Avec un retour du taux de chômage à son niveau d’avant-crise et des offres d’emploi pour les cadres qui ont retrouvé un rythme de croisière, la reprise économique a apporté son lot de bonnes nouvelles pour le marché de l’emploi en 2021. Pour les recruteurs en revanche, l’équation se complique. « Le marché du travail s’est retourné en termes d’offre et de demande, a estimé Geoffroy Roux de Bézieux, le président du Medef, jeudi 6 janvier sur France Inter.J’ai fait beaucoup de tournées sur le terrain au mois de décembre : tous les secteurs et toutes les tailles d’entreprises, de toutes les géographies, sont en difficultés de recrutement. [Auparavant,] il y avait ce qu’on appelait les métiers en tension, traditionnellement le bâtiment et la restauration, mais aujourd’hui c’est généralisé. »
Toutes les entreprises concernées ?
Selon lui, «les seuls qui n’ont pas de problèmes de recrutement sont ceux qui ne recrutent pas». «Tous ceux qui vont bien et qui ont besoin de recruter ont des difficultés de recrutement, a-t-il poursuivi. Est-ce qu’ils ne trouvent pas ? Il ne faut pas exagérer. Ils ont du mal à recruter.»
Publiée en décembre, une étude de Pôle emploi sur les difficultés de recrutement depuis la reprise de l’activité en 2021 va globalement dans le sens des dires du patron du Medef.
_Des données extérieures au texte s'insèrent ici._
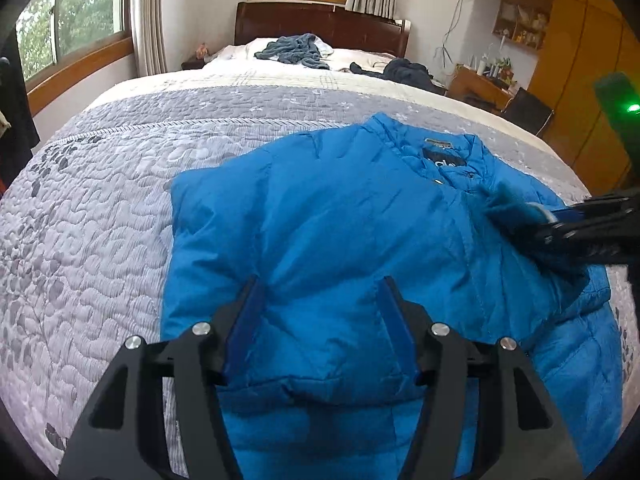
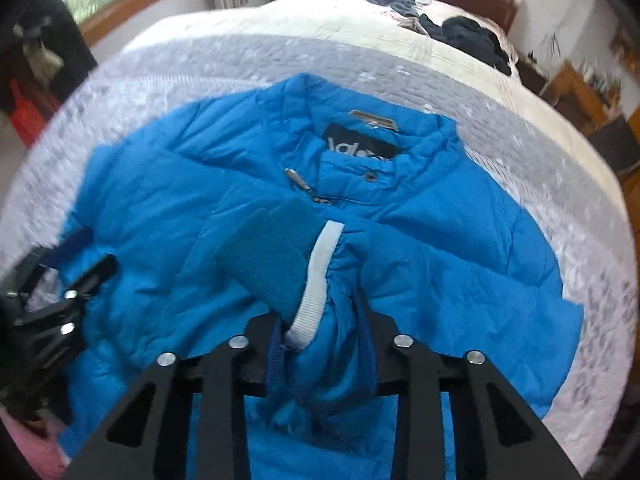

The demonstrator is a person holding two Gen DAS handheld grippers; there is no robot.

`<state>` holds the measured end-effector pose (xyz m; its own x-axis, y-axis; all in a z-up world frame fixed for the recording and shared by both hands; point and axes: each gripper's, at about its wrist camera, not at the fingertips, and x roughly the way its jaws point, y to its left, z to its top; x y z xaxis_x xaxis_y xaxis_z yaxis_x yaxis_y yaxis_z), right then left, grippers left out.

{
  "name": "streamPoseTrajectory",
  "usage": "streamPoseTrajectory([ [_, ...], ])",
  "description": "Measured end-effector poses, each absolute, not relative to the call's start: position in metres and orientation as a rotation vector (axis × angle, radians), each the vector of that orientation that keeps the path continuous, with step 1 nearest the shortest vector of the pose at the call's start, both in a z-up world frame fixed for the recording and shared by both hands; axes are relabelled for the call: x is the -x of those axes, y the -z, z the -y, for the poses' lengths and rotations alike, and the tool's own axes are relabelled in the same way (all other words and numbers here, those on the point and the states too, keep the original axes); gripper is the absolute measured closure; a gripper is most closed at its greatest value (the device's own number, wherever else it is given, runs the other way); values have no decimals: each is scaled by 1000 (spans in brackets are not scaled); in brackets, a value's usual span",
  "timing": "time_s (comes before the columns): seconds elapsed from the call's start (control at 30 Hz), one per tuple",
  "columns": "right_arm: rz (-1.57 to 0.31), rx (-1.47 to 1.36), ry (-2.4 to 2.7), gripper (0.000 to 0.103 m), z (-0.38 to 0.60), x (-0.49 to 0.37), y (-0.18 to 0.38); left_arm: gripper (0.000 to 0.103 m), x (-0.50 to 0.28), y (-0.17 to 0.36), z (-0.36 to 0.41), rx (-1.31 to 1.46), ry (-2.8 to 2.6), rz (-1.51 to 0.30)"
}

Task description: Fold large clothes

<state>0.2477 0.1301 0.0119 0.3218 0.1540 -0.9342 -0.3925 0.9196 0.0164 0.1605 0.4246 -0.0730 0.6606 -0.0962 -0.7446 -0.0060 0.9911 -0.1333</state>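
A bright blue puffer jacket point(image 1: 340, 216) point(image 2: 460, 248) lies front up on the grey quilted bedspread, collar toward the headboard. Its left sleeve is folded in across the body. My left gripper point(image 1: 320, 292) hovers open over the jacket's lower left part, nothing between its fingers. My right gripper point(image 2: 320, 308) is shut on the right sleeve just behind its teal knit cuff point(image 2: 268, 256) with the white band, and holds it over the chest. In the left wrist view the right gripper point(image 1: 560, 224) comes in from the right with that cuff point(image 1: 508, 208).
The bed point(image 1: 120, 208) spreads wide to the left of the jacket. A grey-blue garment point(image 1: 294, 52) and a dark one point(image 1: 404, 70) lie near the wooden headboard point(image 1: 320, 24). A desk point(image 1: 480, 84) and a wardrobe point(image 1: 580, 80) stand to the right.
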Motion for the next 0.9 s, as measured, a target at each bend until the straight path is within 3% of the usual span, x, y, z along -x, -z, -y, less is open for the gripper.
streamPoseTrajectory([
  [0.3, -1179, 5, -326, 74, -31, -231, -36, 43, -161, 74, -425, 124, 43, -845],
  [0.57, -1220, -43, -159, 70, 43, -219, -15, 43, -163, 74, -421, 108, 27, -849],
  [0.9, -1161, 61, -293, 70, -7, -223, -39, 42, -162, 31, -376, 35, 110, -820],
])
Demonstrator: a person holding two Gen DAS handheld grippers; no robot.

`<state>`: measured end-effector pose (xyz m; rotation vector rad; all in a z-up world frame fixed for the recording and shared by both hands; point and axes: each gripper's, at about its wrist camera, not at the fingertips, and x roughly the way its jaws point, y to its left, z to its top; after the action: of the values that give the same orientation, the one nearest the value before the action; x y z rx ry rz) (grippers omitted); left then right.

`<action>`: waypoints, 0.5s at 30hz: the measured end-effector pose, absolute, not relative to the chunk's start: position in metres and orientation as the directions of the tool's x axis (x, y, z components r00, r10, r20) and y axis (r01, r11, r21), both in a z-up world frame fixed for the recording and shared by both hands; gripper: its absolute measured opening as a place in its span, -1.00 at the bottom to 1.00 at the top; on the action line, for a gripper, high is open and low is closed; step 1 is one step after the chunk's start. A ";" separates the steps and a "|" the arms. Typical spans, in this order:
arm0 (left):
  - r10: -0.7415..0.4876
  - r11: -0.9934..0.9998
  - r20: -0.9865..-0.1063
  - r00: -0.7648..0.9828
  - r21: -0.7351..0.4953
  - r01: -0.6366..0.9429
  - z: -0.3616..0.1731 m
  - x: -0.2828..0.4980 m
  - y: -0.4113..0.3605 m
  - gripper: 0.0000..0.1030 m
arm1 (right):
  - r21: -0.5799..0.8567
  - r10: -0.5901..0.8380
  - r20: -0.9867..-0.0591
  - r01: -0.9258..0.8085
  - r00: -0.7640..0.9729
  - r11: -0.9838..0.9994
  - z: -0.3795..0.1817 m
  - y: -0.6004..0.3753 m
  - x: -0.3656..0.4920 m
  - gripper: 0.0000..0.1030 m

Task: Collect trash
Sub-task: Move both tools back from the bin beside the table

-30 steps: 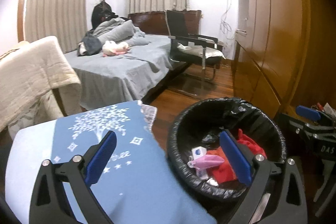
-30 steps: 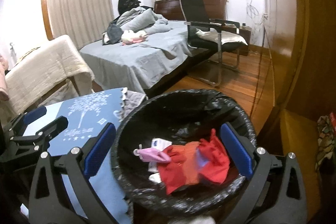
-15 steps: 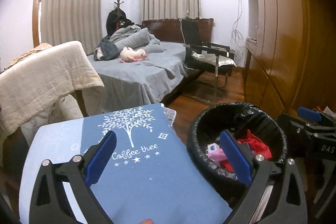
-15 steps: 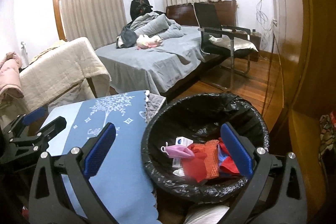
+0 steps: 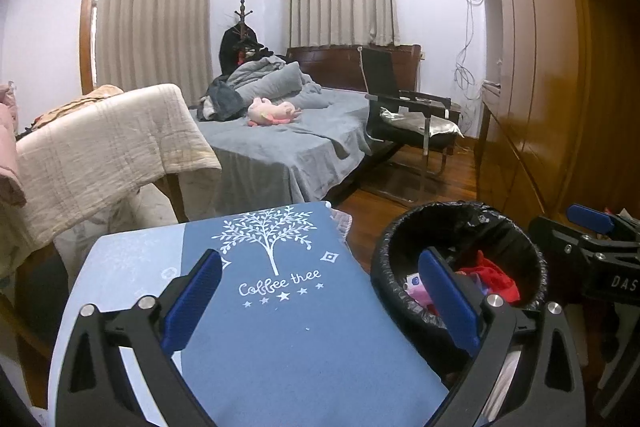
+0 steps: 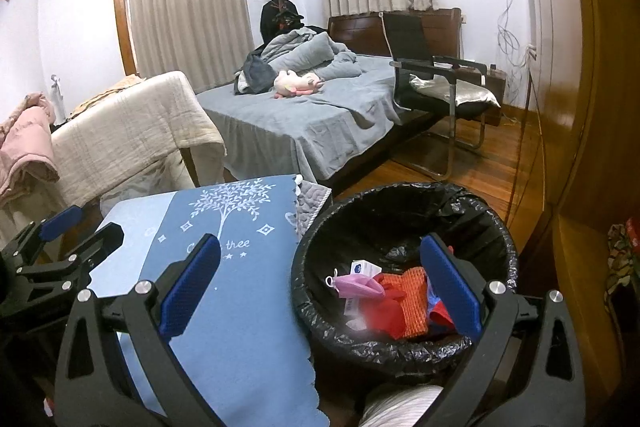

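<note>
Left gripper (image 5: 320,301): jaws spread wide, nothing between the blue pads, held above the blue tablecloth (image 5: 288,327) printed "Coffee tree". Right gripper (image 6: 320,285): jaws likewise wide apart and empty, straddling the near rim of the trash bin (image 6: 404,347).

Landmark: the trash bin, black-lined, standing on the wood floor just right of the table edge. Inside it: a pink mask (image 6: 354,285), a small white box (image 6: 362,268), an orange mesh piece (image 6: 414,301), and red crumpled material (image 6: 386,315).

Behind the bin, a black chair (image 6: 432,67) with a silver cushion. Left of the chair and further back, a grey bed (image 6: 312,115) with a pink plush toy (image 6: 298,83). Right of the bin, wooden wardrobe doors (image 5: 532,75). Curtains (image 6: 188,7) cover the far windows.
</note>
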<state>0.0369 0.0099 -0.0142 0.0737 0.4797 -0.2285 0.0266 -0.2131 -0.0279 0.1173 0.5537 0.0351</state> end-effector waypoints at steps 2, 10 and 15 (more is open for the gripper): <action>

Menée auprès de 18 000 entreprises, elle souligne que 58% d’entre elles ont cherché à recruter entre avril et septembre de l’année dernière. Et parmi ces entreprises en quête de salariés, 7 sur 10 déclarent avoir rencontré des difficultés de recrutement.
Des difficultés plus importantes qu'avant la crise
Pour nombre de ces entreprises, la crise sanitaire et le rebond consécutif de l’économie auraient même plutôt aggravé la situation par rapport à 2019. Près de 40% disent rencontrer des difficultés plus importantes maintenant qu’avant la crise, tandis que 30% affirment que ces difficultés sont semblables. Dans certains secteurs industriels, comme l’agroalimentaire, les transports et l'entreposage, ce constat de soucis accrus est même bien supérieur, avec respectivement 52 et 44%.
Comment l’expliquer ? L’étude rapporte que la moitié des boîtes ayant cherché à recruter ont été confrontées à une baisse du volume de candidatures en comparaison avec la période précédant la crise sanitaire. Parmi celles en difficultés pour recruter, 72% jugent les candidatures inadéquates. Et dans un marché de l’emploi où les candidats semblent de plus en plus en position de force, plus d’une sur deux observe des exigences accrues de leur part, par exemple sur les conditions de travail, la rémunération ou encore la volonté de travailler plus proche de leur domicile.
La situation s'aggravera en 2022
Comment s'orientent les pénuries et difficultés pour 2022 ? Notre enquête recrutement à paraître dans notre édition de février nous donne des éléments concrets pour affirmer que la situation s'aggravera. La première raison renvoie au volume d'embauches prévu. C’est une lapalissade, mais plus les besoins sont importants, plus les entreprises doivent se mobiliser sur le sujet et ressentent des difficultés. Surtout si elles avaient mis le pied sur le frein dans la période précédente. Sur la centaine d’entreprises qui dévoilent à l’Usine Nouvelle leurs volumes d’embauches et les profils recherchés, plus des deux tiers (69%) envisagent de recruter plus en 2022 que l’année précédente. Elles n’étaient que 53% dans ce cas en 2021, et 26% en 2020. Oui, recruter c’est difficile et recruter beaucoup c’est encore plus compliqué.
Notre étude identifie aussi l’intensité des difficultés. Et là aussi elle est plus forte. Pour 2022, une majorité d’entreprises (53,6%) anticipe des difficultés sur 30 à 50% de leurs recrutements. Et plus inquiétant, près du quart (24,8%) s’apprêtent à connaître des difficultés pour plus de la moitié de leurs embauches. Elles n’étaient que 14,1% dans ce cas en 2021.
Chez les employeurs de l’industrie, les postes qui concentrent les difficultés sont d’une part et sans surprise tous les métiers de l’informatique et du digital, et d’autre part ceux de techniciens de maintenance, électromécanicien, ingénieur. Mais avec ces fonctions plutôt techniques, on n’épuise pas le sujet des postes les plus complexes à recruter dans le secteur. De nombreuses entreprises nous font part de difficultés pour des postes de commerciaux.
Pour séduire les candidats, notre enquête indique que 81% des entreprises misent sur la flexibilité des horaires et le télétravail, 75,4% sur de la formation et 36,9% sur la polyvalence. Un tiers des employeurs est résolu à mettre en oeuvre des hausses de salaires.